The records below hold pictures; please leave those out and retype the rest exactly.

+++

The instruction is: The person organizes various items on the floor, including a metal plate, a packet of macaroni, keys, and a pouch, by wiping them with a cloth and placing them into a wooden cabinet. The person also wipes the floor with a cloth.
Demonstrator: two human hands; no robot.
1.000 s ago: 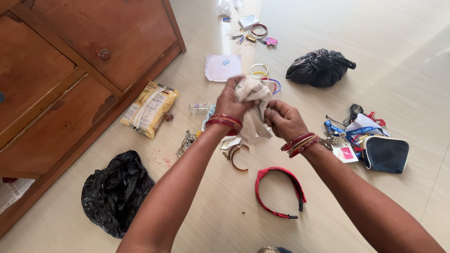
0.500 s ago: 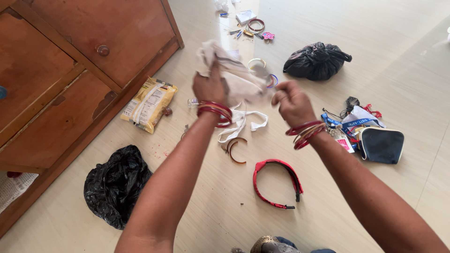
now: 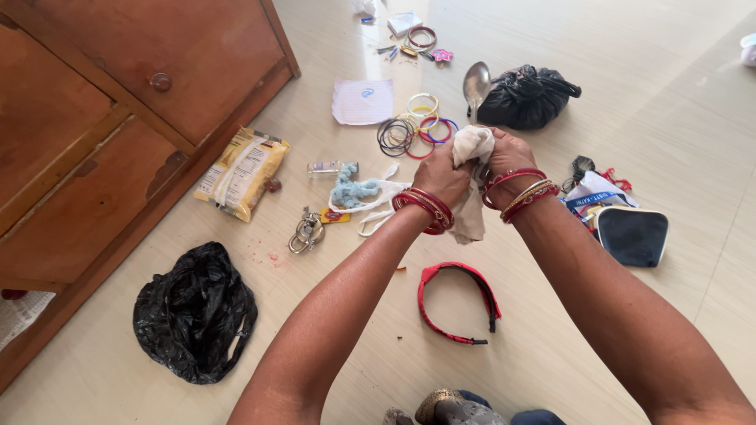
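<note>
White cloth point(image 3: 471, 181) bunched mid-scene above floor, wrapped round handle of metal spoon point(image 3: 476, 83), bowl poking up on far side. Left hand point(image 3: 443, 178) clamped tight on cloth's left side, right hand point(image 3: 508, 157) fisted round cloth top and spoon handle, both touching. Loose cloth tail hangs on near side. Red headband point(image 3: 459, 303) on floor just near of hands. Bangle pile point(image 3: 413, 130) far-left, tied black bag point(image 3: 526, 96) far-right, navy pouch point(image 3: 632, 235) right, yellow packet point(image 3: 242, 171) left by wooden cabinet point(image 3: 118, 118).
</note>
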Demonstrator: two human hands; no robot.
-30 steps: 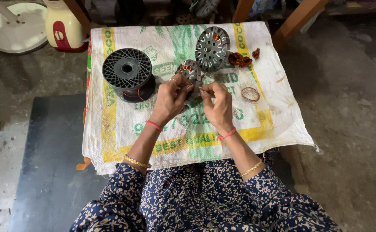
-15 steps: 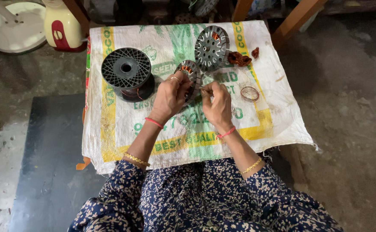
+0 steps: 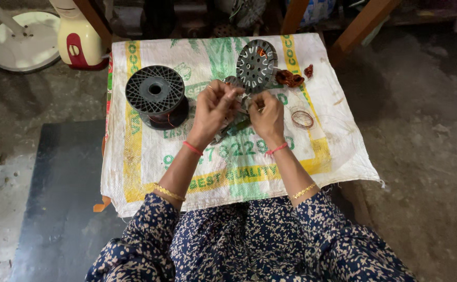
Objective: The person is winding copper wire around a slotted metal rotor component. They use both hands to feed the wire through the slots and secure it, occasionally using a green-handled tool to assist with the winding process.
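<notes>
My left hand (image 3: 214, 107) and my right hand (image 3: 266, 116) meet over a small round slotted metal motor core (image 3: 233, 82), which my fingers mostly hide. Both hands grip it or the thin copper wire on it; I cannot tell which fingers hold what. A dark tool (image 3: 232, 129) pokes out below the hands. A second, larger slotted metal core (image 3: 256, 63) lies just beyond my fingers. Left of my left hand stands a black plastic spool (image 3: 155, 95) with copper wire wound on it.
Everything lies on a white woven sack (image 3: 223, 167) with green and yellow print. A small copper wire ring (image 3: 302, 119) and copper scraps (image 3: 290, 78) lie right of my hands. A white fan base (image 3: 22, 42) and a cream appliance (image 3: 79, 39) stand at the far left.
Both hands have stayed together at the small core, with only slight shifts of the fingers. The spool, large core and wire ring have not moved.
</notes>
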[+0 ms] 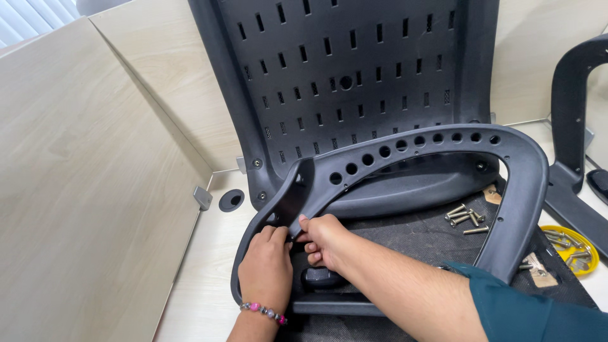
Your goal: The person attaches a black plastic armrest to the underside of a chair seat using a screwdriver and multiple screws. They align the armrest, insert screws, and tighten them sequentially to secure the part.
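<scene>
- the curved black plastic frame [443,142], a loop-shaped chair part with a row of round holes along its top bar, lies across the dark seat underside [411,237] on the pale desk [202,278]; its left end comes down to where both hands meet.
- the left hand [266,272] lies palm down over the frame's lower left bend, fingers curled onto it; whether they close fully around it cannot be told from this view.
- the right hand [323,237] sits just beside the left, touching it, fingertips pinched together at the frame's inner edge; whatever sits between them is hidden.
- a beaded bracelet [263,311] with pink and grey beads circles the left wrist; a dark teal sleeve [525,307] covers the right forearm near the lower edge.
- a small black lever [323,277] sits under the right wrist on the seat underside.
- the slotted black chair back [348,82] stands upright behind the frame.
- loose silver screws [463,218] lie on the seat underside inside the loop, to the right of the hands.
- a yellow dish [586,240] with more metal hardware rests at the right, past the frame's outer side.
- a black armrest [570,107] stands at the far right.
- light wood divider panels [82,177] wall the desk at left and behind, and a round cable grommet [231,200] sits in the desk near the corner.
</scene>
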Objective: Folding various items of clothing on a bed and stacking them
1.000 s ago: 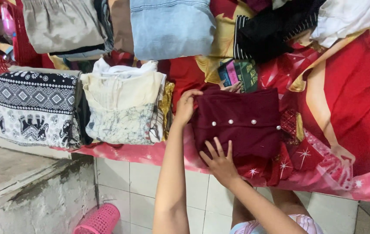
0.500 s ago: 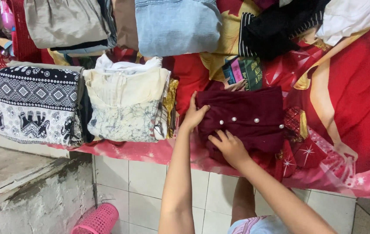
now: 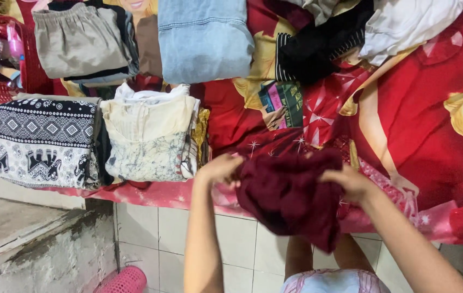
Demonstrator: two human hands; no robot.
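Note:
A folded maroon garment (image 3: 291, 198) hangs lifted off the edge of the red printed bedsheet (image 3: 405, 108). My left hand (image 3: 222, 169) grips its left side and my right hand (image 3: 351, 182) grips its right side. The lower part of the garment droops in front of my legs. Just left of my left hand stands a stack of folded cream patterned clothes (image 3: 150, 135).
A black-and-white elephant-print folded cloth (image 3: 44, 141) lies at the far left. Behind are folded grey trousers (image 3: 82, 40), folded light-blue denim (image 3: 204, 38), a black striped garment (image 3: 318, 46), white cloth (image 3: 405, 24), some books (image 3: 281, 103), a red basket (image 3: 9, 59). A pink basket (image 3: 128, 279) sits on the tiled floor.
The maroon garment lay flat on the bed under both hands. Now both hands have picked it up by its sides and pulled it toward me off the bed edge.

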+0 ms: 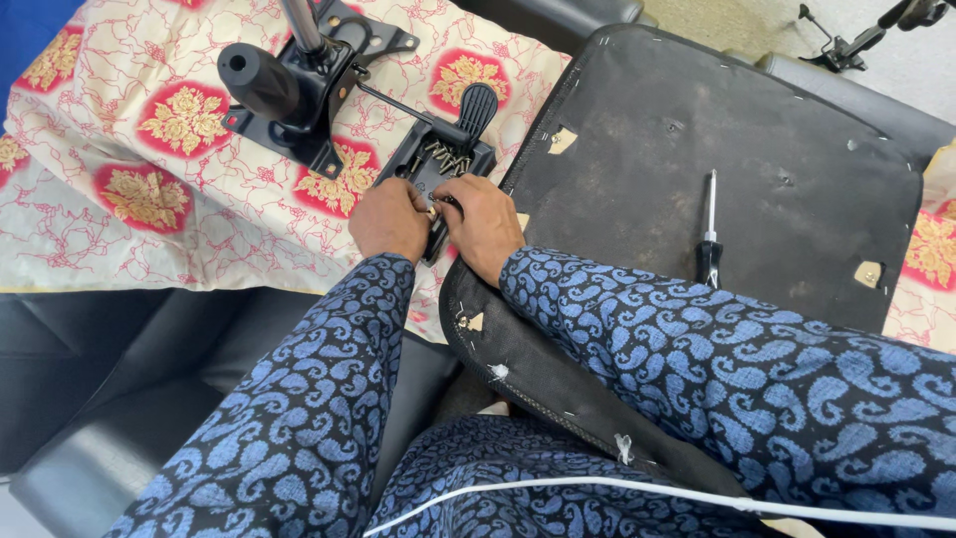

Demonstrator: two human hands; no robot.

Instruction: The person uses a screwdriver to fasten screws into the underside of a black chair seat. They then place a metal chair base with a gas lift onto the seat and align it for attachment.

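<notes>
A: Both hands w/ a small black plastic tray [438, 169], which lies on a floral cloth [179, 199], just left of the upturned seat base [717, 159].

B: Hand states?

A: Left hand [390, 219] is curled over the tray's near-left edge, fingers bent down onto it. Right hand [483, 224] is curled at the near-right edge, fingertips pinched on something small by the tray; too small to tell what. The hands almost touch each other.

B: In the tray?

A: A loose heap of screws [446, 154] toward its far end.

B: Other things?

A: A black lever paddle [476, 105] sits at the tray's far end, on a thin rod running up-left to the chair mechanism [299, 100], a black metal plate w/ a fat black knob [259, 80] and a chrome column [302, 25]. That sits beyond and left of the tray, on the same cloth.

B: And on the seat base?

A: A screwdriver [709, 234], metal shaft and black handle, lies well right of the tray, handle toward the person. Seat base is dark fabric, stapled round the edge; its near corner rests over the person's lap.

B: Clothing?

A: Blue paisley sleeves, both arms. Black couch cushions [129, 379] below-left of the tray.
</notes>
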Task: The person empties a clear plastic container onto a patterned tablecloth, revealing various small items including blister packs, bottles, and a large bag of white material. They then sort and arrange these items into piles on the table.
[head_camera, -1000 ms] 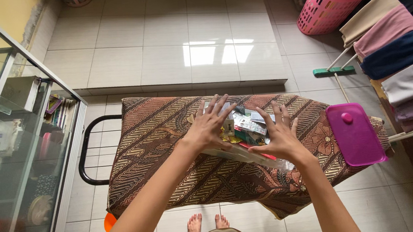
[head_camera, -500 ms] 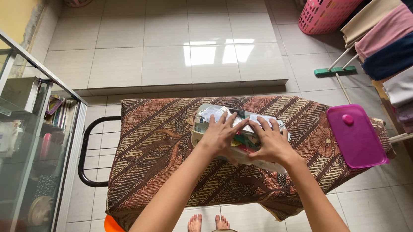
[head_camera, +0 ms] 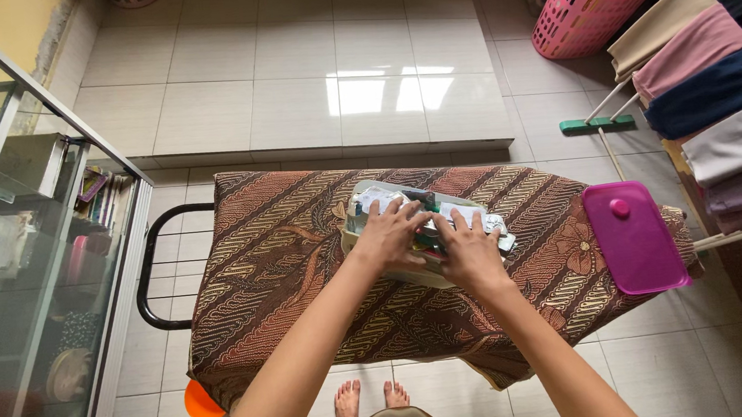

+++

=== FINISHED TASK ===
The instruction is: The person organizes various items on the floor, including a metal plate, a packet of macaroni, keys, and a pouch, by wiping them with a cloth and placing them into a wooden cabinet. The person also wipes the floor with a cloth.
Demonstrator: two human hands; no robot.
1.000 s ago: 
0.500 s ago: 
now: 
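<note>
White cloth point(image 3: 471, 181) bunched mid-scene above floor, wrapped round handle of metal spoon point(image 3: 476, 83), bowl poking up on far side. Left hand point(image 3: 443, 178) clamped tight on cloth's left side, right hand point(image 3: 508, 157) fisted round cloth top and spoon handle, both touching. Loose cloth tail hangs on near side. Red headband point(image 3: 459, 303) on floor just near of hands. Bangle pile point(image 3: 413, 130) far-left, tied black bag point(image 3: 526, 96) far-right, navy pouch point(image 3: 632, 235) right, yellow packet point(image 3: 242, 171) left by wooden cabinet point(image 3: 118, 118).
</note>
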Demonstrator: two human hands; no robot.
-30 steps: 
-15 steps: 
+0 steps: 
Objective: The person is winding copper wire around a slotted metal rotor component. They use both hands to feed the wire through the slots and secure it, occasionally using a green-handled tool to assist with the winding process.
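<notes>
My left hand (image 3: 214, 107) and my right hand (image 3: 266, 116) meet over a small round slotted metal motor core (image 3: 233, 82), which my fingers mostly hide. Both hands grip it or the thin copper wire on it; I cannot tell which fingers hold what. A dark tool (image 3: 232, 129) pokes out below the hands. A second, larger slotted metal core (image 3: 256, 63) lies just beyond my fingers. Left of my left hand stands a black plastic spool (image 3: 155, 95) with copper wire wound on it.
Everything lies on a white woven sack (image 3: 223, 167) with green and yellow print. A small copper wire ring (image 3: 302, 119) and copper scraps (image 3: 290, 78) lie right of my hands. A white fan base (image 3: 22, 42) and a cream appliance (image 3: 79, 39) stand at the far left.
Both hands have stayed together at the small core, with only slight shifts of the fingers. The spool, large core and wire ring have not moved.
</notes>
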[+0 ms] 
Your goal: The person attaches a black plastic armrest to the underside of a chair seat using a screwdriver and multiple screws. They align the armrest, insert screws, and tighten them sequentially to secure the part.
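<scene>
- the curved black plastic frame [443,142], a loop-shaped chair part with a row of round holes along its top bar, lies across the dark seat underside [411,237] on the pale desk [202,278]; its left end comes down to where both hands meet.
- the left hand [266,272] lies palm down over the frame's lower left bend, fingers curled onto it; whether they close fully around it cannot be told from this view.
- the right hand [323,237] sits just beside the left, touching it, fingertips pinched together at the frame's inner edge; whatever sits between them is hidden.
- a beaded bracelet [263,311] with pink and grey beads circles the left wrist; a dark teal sleeve [525,307] covers the right forearm near the lower edge.
- a small black lever [323,277] sits under the right wrist on the seat underside.
- the slotted black chair back [348,82] stands upright behind the frame.
- loose silver screws [463,218] lie on the seat underside inside the loop, to the right of the hands.
- a yellow dish [586,240] with more metal hardware rests at the right, past the frame's outer side.
- a black armrest [570,107] stands at the far right.
- light wood divider panels [82,177] wall the desk at left and behind, and a round cable grommet [231,200] sits in the desk near the corner.
</scene>
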Objective: Folding various items of clothing on a bed and stacking them
1.000 s ago: 
0.500 s ago: 
now: 
Demonstrator: two human hands; no robot.
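Note:
A folded maroon garment (image 3: 291, 198) hangs lifted off the edge of the red printed bedsheet (image 3: 405, 108). My left hand (image 3: 222, 169) grips its left side and my right hand (image 3: 351, 182) grips its right side. The lower part of the garment droops in front of my legs. Just left of my left hand stands a stack of folded cream patterned clothes (image 3: 150, 135).
A black-and-white elephant-print folded cloth (image 3: 44, 141) lies at the far left. Behind are folded grey trousers (image 3: 82, 40), folded light-blue denim (image 3: 204, 38), a black striped garment (image 3: 318, 46), white cloth (image 3: 405, 24), some books (image 3: 281, 103), a red basket (image 3: 9, 59). A pink basket (image 3: 128, 279) sits on the tiled floor.
The maroon garment lay flat on the bed under both hands. Now both hands have picked it up by its sides and pulled it toward me off the bed edge.
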
+0 ms: 

Demonstrator: two human hands; no robot.

Instruction: The person uses a screwdriver to fasten screws into the underside of a black chair seat. They then place a metal chair base with a gas lift onto the seat and align it for attachment.

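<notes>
A: Both hands w/ a small black plastic tray [438, 169], which lies on a floral cloth [179, 199], just left of the upturned seat base [717, 159].

B: Hand states?

A: Left hand [390, 219] is curled over the tray's near-left edge, fingers bent down onto it. Right hand [483, 224] is curled at the near-right edge, fingertips pinched on something small by the tray; too small to tell what. The hands almost touch each other.

B: In the tray?

A: A loose heap of screws [446, 154] toward its far end.

B: Other things?

A: A black lever paddle [476, 105] sits at the tray's far end, on a thin rod running up-left to the chair mechanism [299, 100], a black metal plate w/ a fat black knob [259, 80] and a chrome column [302, 25]. That sits beyond and left of the tray, on the same cloth.

B: And on the seat base?

A: A screwdriver [709, 234], metal shaft and black handle, lies well right of the tray, handle toward the person. Seat base is dark fabric, stapled round the edge; its near corner rests over the person's lap.

B: Clothing?

A: Blue paisley sleeves, both arms. Black couch cushions [129, 379] below-left of the tray.
</notes>
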Task: The person empties a clear plastic container onto a patterned tablecloth, revealing various small items including blister packs, bottles, and a large bag of white material. They then sort and arrange these items into piles on the table.
[head_camera, -1000 ms] 
[head_camera, -500 ms] 
[head_camera, +0 ms] 

What this exercise needed has been supplied.